There it was. Ellen was admitting what he had suspected all along.
“So Smeiser was experimenting on the children of moon settlers. You know what would happen if word got out—”
“Oh, quit pretending to be so naïve. You figured it out. You figured out how to get Smeiser to build you a space station and put you in charge of it. Don’t tell me you didn’t know about the moon babies—”
“Not for certain until just now. Let me guess, growing up with less gravity made them more suitable.”
“It made them less identifiable.”
“I see.”
“But we didn’t kidnap them through the chimney-t
ops if that’s what you’re implying. They all came voluntarily.”
“You mean Smeiser bought them from their parents.” Bixby had read that the practice was illegal before the corporations plead necessity. It was a confusing issue he still struggled with. If he himself hadn’t been put up for sale, his father would probably have killed him by now. Yet here he was with his own space station and crew.
“Look, I’m not going to debate the morality of it with you. We live in a business world and that’s business. I’d say if you don’t like it you should just ship out, but we both know you’re much too important for that.”
“Smeiser wants my private tech. Even if it was ready, I wouldn’t turn it over.”
“I know that. That’s why I’m making you an offer.”
“What kind of offer?”
“My protection when we get to Laramy. But you have to fully disclose what you’ve been up to.”
Bixby had no choice. There were follow-up sessions scheduled with the arbiter, but he knew where this was headed. From what Ellen was saying, she had been in control from the beginning and Pander was just a pawn. He said, “I’ve been working on mind transference.”
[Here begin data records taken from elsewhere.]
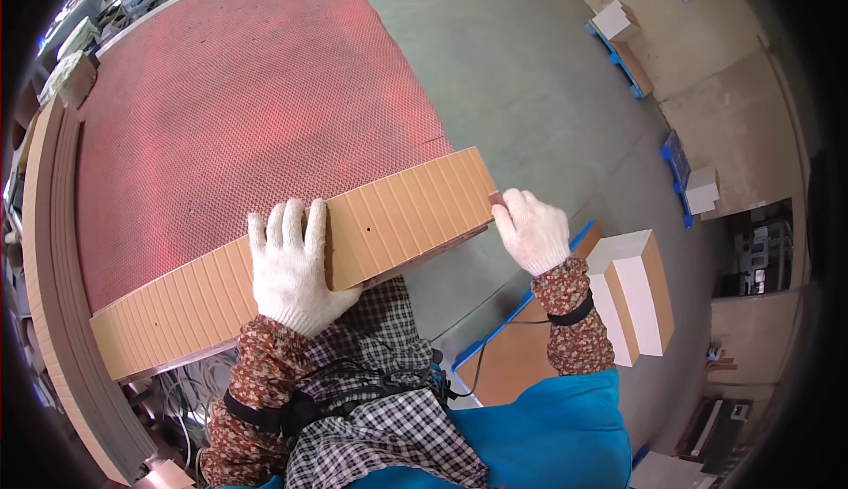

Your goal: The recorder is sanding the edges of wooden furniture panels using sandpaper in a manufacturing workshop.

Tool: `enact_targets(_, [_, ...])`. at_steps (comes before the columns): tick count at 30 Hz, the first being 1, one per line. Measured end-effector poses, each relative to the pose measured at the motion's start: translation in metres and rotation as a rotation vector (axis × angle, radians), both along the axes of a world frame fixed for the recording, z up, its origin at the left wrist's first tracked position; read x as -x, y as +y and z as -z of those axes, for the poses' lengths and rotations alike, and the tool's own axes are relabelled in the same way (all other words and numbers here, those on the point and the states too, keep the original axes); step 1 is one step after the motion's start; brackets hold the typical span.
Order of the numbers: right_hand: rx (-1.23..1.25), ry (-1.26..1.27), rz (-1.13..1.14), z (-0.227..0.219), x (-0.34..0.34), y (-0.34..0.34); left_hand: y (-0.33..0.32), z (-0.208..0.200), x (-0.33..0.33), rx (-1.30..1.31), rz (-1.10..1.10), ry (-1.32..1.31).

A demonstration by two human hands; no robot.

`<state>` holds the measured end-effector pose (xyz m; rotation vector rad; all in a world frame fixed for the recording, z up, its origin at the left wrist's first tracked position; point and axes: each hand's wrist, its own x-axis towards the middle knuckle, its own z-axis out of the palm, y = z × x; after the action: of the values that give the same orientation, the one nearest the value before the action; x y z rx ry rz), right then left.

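A long, wood-coloured grooved panel [415,202] lies across the near edge of a table covered with red mesh matting [256,74]. It slants up from left to right, with a few small dark holes in its face. My left hand [294,268], in a white knit glove, rests flat on the panel's middle, fingers stretched out and thumb toward the near edge. At the panel's right end is my right hand [533,231], also gloved. Its thumb and fingers pinch a small reddish-brown piece [496,198] against the end edge; it resembles sandpaper, though most is hidden.
Similar panels [55,250] stand stacked along the table's left side. White and brown boards [632,290] are piled on the right, beside a brown sheet with blue edging [508,361]. Blue pallets [618,60] with boxes line the far right wall. Tubs [71,78] stand at the back left.
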<state>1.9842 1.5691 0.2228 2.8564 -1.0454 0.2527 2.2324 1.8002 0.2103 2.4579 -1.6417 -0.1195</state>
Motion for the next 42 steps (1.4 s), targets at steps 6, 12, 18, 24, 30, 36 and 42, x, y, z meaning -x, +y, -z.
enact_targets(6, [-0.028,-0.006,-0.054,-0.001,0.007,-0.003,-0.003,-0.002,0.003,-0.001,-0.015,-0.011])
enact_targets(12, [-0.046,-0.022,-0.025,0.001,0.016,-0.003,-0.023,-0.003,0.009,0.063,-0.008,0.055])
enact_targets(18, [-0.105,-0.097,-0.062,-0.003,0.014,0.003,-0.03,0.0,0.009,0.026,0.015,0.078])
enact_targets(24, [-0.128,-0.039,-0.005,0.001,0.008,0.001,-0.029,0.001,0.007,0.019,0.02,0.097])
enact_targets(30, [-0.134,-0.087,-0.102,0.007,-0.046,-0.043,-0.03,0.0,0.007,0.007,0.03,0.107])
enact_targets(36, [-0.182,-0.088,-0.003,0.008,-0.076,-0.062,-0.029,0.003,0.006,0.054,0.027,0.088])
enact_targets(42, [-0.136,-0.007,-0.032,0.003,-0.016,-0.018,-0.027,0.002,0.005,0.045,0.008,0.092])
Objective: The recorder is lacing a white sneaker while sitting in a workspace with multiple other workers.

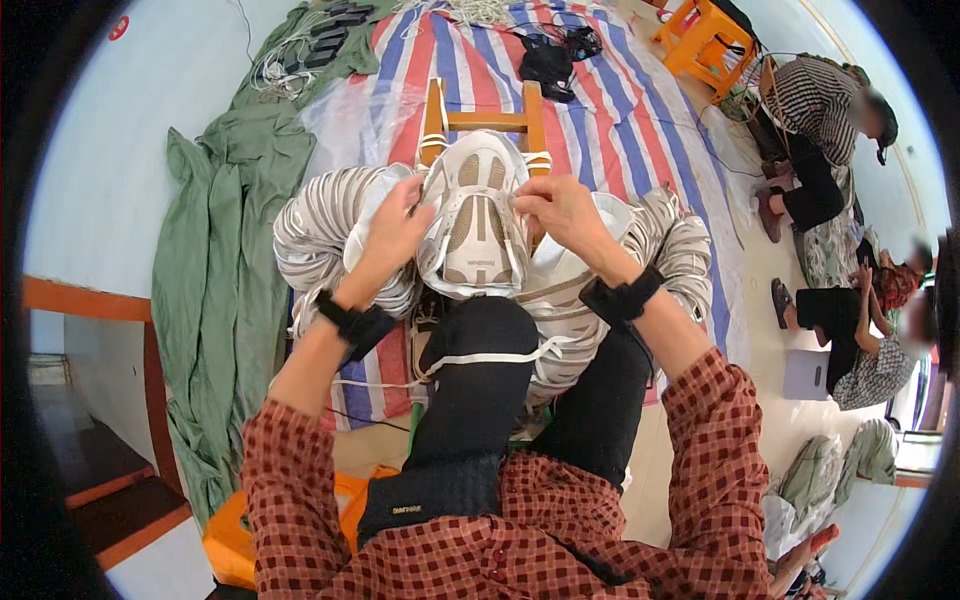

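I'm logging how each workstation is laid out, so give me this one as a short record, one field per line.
Centre: white-and-tan mesh shoe upper, in front of a brown wooden frame
Left side: left hand at the upper's left edge; pinch unclear
Right side: right hand at the upper's right edge; pinch unclear
Flanking: white-and-tan layered stacks, both sides
Ground: red, white and blue striped sheet
Far left: crumpled green cloth
Upper right: orange plastic stool
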`<action>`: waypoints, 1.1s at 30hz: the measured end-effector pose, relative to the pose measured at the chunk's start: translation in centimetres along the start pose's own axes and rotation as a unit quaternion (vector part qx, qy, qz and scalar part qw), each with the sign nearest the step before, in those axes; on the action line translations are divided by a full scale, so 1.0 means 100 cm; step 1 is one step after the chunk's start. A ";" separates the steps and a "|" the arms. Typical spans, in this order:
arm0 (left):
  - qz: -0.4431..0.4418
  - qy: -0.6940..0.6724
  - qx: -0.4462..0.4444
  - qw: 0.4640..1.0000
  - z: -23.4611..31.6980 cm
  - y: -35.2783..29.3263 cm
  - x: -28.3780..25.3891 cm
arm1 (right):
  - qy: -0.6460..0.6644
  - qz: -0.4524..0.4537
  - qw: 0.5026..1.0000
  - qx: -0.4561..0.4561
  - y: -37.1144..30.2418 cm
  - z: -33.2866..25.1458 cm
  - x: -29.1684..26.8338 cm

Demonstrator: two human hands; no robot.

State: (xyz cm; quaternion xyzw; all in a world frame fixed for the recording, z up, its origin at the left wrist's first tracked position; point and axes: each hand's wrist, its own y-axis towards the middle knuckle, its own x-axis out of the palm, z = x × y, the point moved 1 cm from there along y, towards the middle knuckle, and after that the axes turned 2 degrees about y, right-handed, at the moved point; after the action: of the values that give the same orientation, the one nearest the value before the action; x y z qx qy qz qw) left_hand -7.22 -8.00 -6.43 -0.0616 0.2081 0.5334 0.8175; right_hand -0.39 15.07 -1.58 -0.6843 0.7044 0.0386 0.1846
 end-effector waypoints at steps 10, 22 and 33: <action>0.013 0.318 -0.027 0.947 0.021 0.046 0.017 | -0.226 0.062 0.967 -0.097 0.027 0.007 0.021; -0.246 -0.023 -0.104 0.963 0.010 0.073 0.010 | -0.244 0.088 0.961 -0.101 0.024 0.009 0.033; -0.232 -0.136 -0.147 0.952 0.006 0.067 0.008 | -0.505 0.126 0.813 -0.261 0.022 -0.005 0.048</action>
State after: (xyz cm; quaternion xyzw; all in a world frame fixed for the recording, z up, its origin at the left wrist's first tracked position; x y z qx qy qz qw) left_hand -12.83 -4.31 -5.42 -0.1549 -0.0055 0.3570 0.9212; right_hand -2.59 10.46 -3.08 -0.4962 0.5558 0.5840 0.3222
“I thought as much. And you succeeded with Ninnever?”
“Not quite. She’s mostly automaton, but I know she’s in there somewhere.”
“What do you mean?”
“I think the interface suppressed her personality. The automaton definitely benefits from basic logic skills—the kind that any human has by the time they are a teenager. But what we call a personality only emerges from time to time. The real Ninnever is buried somewhere in the droid casing.”
“What do you mean buried somewhere? That’s not possible. Even if you map and copy an entire brain to a machine—and I have yet to see one that can hold all the memories for recall the same way as a human brain—it’s still only a copy. It’s only a copy even if the copy thinks it’s the real Ninnever. The real original Ninnever is dead.”